**PROBLEM DETAILS:**
Starting with the first line and ending with the one that holds "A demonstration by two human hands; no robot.", retype the entries exactly.

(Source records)
════════════════
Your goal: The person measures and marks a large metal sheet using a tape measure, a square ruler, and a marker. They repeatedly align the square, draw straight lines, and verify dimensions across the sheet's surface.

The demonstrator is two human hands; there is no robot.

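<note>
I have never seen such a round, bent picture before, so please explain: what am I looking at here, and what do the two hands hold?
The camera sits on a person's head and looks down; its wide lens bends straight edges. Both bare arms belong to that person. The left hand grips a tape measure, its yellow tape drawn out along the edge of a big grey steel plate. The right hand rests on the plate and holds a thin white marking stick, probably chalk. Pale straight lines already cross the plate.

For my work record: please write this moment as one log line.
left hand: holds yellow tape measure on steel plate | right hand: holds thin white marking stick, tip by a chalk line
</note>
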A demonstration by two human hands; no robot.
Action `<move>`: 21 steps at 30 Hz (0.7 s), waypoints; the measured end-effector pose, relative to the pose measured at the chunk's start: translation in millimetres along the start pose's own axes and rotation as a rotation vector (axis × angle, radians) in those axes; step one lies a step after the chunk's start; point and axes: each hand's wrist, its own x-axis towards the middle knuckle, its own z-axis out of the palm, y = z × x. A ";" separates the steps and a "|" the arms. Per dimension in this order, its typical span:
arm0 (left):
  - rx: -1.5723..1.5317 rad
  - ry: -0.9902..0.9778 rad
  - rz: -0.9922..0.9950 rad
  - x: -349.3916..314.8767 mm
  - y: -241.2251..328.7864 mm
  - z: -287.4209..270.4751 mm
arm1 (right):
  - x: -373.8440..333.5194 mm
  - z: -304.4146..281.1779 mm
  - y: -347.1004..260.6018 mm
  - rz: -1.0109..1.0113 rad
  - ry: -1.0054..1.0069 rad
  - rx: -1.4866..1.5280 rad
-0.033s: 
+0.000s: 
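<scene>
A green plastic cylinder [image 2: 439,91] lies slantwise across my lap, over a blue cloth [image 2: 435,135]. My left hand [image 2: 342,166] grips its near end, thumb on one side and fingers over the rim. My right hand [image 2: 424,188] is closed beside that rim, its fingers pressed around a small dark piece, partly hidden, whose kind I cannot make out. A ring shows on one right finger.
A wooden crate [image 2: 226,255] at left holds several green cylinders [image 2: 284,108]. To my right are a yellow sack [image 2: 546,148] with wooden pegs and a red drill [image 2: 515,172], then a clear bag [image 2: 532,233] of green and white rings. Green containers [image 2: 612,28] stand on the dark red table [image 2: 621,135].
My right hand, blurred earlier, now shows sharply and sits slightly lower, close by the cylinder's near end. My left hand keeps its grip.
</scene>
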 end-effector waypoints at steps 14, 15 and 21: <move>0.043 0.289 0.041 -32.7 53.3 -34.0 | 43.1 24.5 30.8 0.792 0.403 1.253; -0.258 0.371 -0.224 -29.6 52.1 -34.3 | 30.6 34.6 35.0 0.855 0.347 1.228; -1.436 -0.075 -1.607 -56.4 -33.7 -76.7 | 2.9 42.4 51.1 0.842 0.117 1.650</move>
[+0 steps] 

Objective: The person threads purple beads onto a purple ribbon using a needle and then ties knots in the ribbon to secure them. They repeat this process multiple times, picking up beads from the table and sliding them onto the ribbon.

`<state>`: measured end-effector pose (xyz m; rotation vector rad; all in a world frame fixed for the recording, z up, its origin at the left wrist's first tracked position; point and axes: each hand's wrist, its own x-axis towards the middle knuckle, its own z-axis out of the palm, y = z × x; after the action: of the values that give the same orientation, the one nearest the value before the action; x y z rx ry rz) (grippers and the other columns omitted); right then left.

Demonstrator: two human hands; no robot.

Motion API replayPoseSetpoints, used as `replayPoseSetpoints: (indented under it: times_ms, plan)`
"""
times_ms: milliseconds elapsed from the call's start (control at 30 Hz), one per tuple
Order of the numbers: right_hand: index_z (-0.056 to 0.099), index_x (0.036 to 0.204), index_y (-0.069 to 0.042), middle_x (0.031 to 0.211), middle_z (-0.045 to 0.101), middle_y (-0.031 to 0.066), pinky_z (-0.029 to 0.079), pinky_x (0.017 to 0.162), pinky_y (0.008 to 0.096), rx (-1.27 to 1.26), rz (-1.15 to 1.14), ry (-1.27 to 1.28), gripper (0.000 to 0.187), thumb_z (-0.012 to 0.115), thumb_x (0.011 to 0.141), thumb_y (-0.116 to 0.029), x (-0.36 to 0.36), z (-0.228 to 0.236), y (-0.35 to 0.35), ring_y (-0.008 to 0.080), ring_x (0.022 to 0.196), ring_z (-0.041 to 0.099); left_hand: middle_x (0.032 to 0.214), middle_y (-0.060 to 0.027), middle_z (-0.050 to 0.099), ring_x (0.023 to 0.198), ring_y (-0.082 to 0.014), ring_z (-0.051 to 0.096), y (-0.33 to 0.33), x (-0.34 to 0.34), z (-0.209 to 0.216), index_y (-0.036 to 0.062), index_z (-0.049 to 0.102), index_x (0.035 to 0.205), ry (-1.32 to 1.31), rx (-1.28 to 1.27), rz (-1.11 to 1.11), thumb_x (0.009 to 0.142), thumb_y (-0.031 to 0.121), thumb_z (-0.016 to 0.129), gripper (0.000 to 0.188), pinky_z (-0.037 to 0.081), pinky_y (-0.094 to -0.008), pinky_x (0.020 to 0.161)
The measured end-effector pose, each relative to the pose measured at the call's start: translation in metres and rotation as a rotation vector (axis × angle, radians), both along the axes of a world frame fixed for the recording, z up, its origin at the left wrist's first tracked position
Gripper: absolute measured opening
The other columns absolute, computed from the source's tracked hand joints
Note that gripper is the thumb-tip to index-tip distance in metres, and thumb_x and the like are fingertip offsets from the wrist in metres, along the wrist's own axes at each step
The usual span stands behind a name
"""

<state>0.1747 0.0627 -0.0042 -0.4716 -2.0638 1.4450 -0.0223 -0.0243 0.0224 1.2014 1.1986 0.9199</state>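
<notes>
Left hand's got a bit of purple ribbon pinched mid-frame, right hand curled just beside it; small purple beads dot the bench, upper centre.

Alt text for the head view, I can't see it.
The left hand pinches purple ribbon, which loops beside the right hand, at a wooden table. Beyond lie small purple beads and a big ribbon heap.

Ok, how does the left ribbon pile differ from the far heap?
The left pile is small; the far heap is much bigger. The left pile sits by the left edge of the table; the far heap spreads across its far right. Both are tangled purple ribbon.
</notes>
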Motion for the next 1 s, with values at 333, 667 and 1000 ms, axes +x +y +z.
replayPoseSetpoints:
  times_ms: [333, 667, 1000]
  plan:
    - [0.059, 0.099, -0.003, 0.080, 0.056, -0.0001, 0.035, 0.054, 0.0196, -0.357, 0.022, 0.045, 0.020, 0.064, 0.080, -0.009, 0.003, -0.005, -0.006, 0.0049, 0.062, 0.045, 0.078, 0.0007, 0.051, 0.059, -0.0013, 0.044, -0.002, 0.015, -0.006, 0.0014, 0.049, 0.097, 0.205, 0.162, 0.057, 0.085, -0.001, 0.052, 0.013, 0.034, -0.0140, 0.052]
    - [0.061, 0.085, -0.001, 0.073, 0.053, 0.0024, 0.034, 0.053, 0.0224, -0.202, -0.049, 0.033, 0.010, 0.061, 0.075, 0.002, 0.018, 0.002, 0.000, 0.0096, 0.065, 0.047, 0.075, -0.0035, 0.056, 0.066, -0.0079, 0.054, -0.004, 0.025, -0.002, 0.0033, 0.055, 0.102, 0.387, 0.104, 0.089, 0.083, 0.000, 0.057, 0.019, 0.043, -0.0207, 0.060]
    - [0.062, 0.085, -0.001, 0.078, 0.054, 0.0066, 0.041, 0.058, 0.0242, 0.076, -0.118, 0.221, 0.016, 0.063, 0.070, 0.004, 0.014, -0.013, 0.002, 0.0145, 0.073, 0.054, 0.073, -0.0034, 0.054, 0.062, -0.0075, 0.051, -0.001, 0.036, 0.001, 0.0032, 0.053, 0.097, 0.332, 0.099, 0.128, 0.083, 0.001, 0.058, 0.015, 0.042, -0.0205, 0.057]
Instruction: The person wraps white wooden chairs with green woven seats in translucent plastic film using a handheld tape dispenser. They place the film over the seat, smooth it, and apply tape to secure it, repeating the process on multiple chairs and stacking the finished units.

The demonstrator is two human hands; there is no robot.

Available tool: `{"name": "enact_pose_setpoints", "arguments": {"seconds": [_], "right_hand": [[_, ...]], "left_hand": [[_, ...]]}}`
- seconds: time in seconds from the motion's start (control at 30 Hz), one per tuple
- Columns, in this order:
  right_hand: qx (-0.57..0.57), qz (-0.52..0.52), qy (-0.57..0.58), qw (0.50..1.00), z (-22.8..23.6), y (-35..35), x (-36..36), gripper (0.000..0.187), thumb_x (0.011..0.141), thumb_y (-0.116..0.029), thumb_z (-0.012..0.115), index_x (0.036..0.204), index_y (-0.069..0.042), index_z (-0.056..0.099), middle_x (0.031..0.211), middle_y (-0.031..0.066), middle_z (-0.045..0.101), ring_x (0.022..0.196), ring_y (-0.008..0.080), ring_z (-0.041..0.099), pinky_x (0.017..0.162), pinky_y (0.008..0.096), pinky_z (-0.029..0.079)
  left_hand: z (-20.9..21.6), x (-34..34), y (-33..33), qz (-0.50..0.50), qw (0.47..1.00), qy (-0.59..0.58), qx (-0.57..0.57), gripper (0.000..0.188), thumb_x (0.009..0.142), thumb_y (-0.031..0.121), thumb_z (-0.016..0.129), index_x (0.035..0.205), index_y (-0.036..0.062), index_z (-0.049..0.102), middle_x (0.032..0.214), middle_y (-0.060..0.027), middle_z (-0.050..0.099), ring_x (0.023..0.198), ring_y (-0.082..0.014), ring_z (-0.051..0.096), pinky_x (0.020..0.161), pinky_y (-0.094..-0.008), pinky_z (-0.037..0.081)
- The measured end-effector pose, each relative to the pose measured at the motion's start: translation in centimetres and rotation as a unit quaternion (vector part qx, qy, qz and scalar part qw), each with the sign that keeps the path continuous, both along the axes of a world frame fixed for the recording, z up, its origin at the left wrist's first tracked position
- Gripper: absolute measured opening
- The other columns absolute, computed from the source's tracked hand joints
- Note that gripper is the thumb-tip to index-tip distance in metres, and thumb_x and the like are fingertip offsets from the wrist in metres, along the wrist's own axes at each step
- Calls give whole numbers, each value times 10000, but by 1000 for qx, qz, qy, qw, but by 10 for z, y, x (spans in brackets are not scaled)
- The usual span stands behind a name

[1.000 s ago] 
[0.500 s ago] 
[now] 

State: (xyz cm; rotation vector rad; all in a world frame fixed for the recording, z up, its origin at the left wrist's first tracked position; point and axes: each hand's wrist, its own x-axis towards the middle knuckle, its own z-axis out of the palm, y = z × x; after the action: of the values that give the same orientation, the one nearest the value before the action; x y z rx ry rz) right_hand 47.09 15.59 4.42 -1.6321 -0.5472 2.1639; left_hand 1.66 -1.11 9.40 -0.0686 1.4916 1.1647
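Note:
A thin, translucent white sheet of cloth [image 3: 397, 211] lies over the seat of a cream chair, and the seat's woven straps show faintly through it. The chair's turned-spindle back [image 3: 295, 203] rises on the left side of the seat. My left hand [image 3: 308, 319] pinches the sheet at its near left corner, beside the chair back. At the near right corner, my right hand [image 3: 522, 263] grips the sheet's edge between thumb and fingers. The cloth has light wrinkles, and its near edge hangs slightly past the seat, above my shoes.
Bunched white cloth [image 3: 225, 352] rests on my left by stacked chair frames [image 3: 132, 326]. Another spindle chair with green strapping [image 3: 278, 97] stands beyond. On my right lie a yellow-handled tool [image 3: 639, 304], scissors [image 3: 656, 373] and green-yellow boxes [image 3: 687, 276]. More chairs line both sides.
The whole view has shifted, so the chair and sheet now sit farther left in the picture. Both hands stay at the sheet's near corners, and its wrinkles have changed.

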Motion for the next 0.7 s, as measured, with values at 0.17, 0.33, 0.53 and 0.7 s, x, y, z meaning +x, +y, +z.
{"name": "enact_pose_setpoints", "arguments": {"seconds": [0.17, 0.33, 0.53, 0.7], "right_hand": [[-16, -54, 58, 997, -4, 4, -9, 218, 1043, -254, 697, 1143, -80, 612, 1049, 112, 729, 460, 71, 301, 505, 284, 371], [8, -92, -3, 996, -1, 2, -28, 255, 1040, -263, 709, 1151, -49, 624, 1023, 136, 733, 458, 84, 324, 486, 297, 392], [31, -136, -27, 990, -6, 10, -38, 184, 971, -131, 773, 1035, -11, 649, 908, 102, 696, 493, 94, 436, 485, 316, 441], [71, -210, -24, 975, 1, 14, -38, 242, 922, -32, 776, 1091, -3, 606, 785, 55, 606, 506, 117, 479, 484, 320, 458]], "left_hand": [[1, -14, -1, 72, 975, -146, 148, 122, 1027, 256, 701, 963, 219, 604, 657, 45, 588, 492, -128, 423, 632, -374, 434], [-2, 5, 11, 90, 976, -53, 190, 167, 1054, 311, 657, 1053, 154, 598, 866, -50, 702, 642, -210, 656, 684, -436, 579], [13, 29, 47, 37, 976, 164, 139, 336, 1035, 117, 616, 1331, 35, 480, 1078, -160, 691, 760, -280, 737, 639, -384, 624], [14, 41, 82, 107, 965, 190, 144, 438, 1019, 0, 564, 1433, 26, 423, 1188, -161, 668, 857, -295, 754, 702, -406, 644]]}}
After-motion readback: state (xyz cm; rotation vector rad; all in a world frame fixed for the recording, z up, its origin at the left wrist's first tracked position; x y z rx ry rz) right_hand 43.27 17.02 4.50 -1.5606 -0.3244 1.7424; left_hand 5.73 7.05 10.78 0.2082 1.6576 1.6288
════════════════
**EXERCISE SOLUTION:**
Your goal: The person measures and marks a large metal sheet using a tape measure, a square ruler, and a marker. They repeatedly align the square, draw straight lines, and verify dimensions across the sheet's surface.

The demonstrator is two human hands; there is no robot.

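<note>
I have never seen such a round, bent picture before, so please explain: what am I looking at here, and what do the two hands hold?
The camera sits on a person's head and looks down; its wide lens bends straight edges. Both bare arms belong to that person. The left hand grips a tape measure, its yellow tape drawn out along the edge of a big grey steel plate. The right hand rests on the plate and holds a thin white marking stick, probably chalk. Pale straight lines already cross the plate.

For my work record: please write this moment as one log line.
left hand: holds yellow tape measure on steel plate | right hand: holds thin white marking stick, tip by a chalk line
</note>
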A demonstration by two human hands; no robot.

The answer is complete.